Shackleton of the South Atlantic

One of the things that Ernest Shackleton could not be accused of was “feeling the cold”. The man dedicated his life to the pursuit of exploring, and trying to reach, the South Pole. Maybe he had an overriding urge to be truly upside down or something. Nevertheless, we cannot fault his bravery and drive to tackle one of the most, and is still today, harshest environments that humans have encountered. Nor can we discount his many more successful, colleagues, such as Robert Scott and Edward Wilson. Wilson being a Gloucestershire resident could have probably suggested someone for a boiler installation Gloucester way or better still on the ship they took the Discovery. A quick trip to would have sorted them out.

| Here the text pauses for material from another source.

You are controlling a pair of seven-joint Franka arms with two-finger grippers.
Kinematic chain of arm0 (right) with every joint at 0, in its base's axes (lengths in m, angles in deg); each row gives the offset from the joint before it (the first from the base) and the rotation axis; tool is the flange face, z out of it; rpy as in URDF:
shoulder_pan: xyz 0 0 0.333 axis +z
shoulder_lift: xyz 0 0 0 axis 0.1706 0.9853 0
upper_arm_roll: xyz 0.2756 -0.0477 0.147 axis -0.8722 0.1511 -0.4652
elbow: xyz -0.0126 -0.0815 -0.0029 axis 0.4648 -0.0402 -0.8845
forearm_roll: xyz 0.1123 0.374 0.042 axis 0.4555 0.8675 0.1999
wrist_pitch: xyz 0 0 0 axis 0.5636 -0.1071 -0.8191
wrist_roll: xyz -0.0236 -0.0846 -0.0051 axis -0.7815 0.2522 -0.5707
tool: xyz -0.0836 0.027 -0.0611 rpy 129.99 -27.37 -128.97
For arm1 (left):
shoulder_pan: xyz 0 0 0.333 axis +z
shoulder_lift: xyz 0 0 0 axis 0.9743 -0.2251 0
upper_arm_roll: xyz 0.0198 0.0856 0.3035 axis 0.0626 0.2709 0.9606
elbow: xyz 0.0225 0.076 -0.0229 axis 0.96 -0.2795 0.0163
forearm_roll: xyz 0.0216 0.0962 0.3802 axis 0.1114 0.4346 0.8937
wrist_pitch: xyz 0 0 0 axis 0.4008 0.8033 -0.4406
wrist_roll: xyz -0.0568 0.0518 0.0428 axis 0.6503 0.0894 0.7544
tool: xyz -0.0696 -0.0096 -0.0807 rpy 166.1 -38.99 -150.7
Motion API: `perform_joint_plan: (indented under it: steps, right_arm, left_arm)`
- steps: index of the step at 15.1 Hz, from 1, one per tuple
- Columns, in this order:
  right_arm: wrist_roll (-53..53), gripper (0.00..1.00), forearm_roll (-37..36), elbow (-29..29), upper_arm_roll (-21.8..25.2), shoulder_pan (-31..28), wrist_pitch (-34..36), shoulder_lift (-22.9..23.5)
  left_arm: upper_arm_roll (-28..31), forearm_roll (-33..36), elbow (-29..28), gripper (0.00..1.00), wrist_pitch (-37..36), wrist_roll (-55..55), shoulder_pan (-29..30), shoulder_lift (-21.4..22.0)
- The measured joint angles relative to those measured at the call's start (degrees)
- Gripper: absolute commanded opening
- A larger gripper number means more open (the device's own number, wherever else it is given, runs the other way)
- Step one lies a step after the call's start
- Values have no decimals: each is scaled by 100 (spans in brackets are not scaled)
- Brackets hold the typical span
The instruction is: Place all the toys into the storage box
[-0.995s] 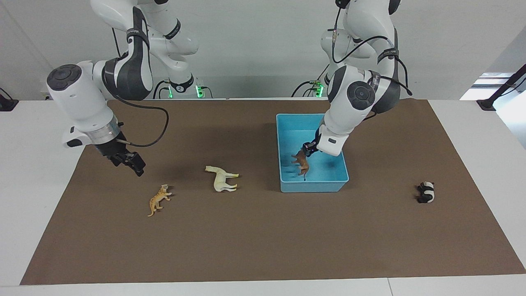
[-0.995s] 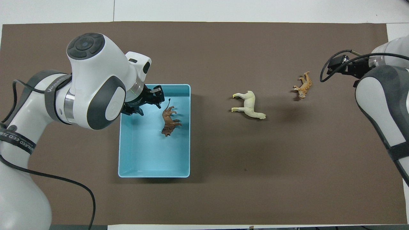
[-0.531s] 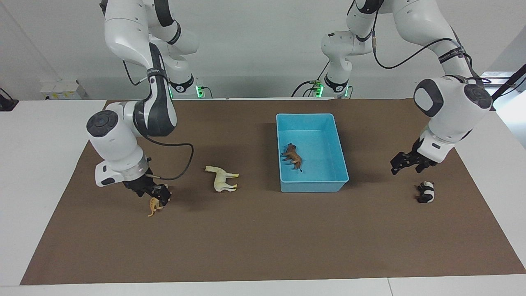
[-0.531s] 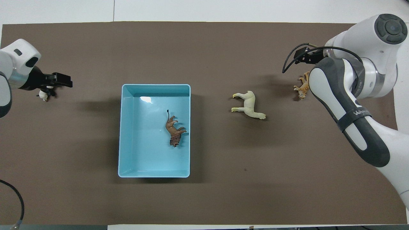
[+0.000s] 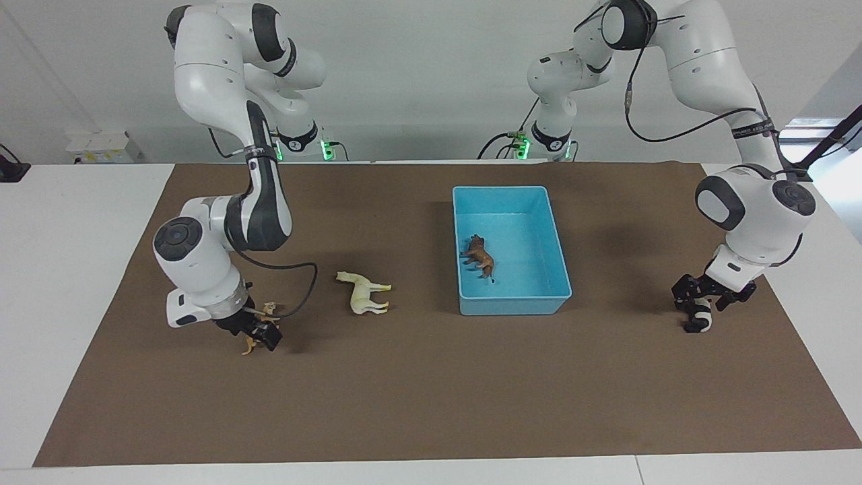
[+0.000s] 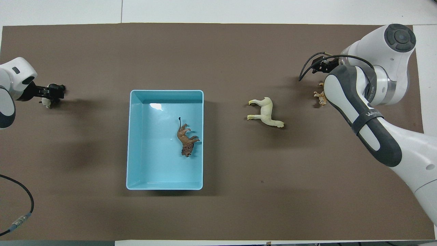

Born of Irish and English stock Shackleton was a man for crises. Whilst other Antarctic explorer are praised for the method speed and skill if the chips were down then Shackleton was the man to step up and get you out of it. He was not part of Scott’s ill-fated and disappointing although successful journey to reach the Pole first and perhaps if they had the tenacious Shackleton they may have survived. He was the type of person always looking for a get rich quick scheme that never paid of for him.  Leaving school at 16 he was apparently never one for studying he began working on merchant shipping. After many years, as luck would have it, he fell in with a Cedric Longstaff whose Dad was funding a trip to the Antarctic for exploration. Shackleton blagged an interview and so impressed Longstaff senior that he basically told the recruiting officer to give Shackleton a job.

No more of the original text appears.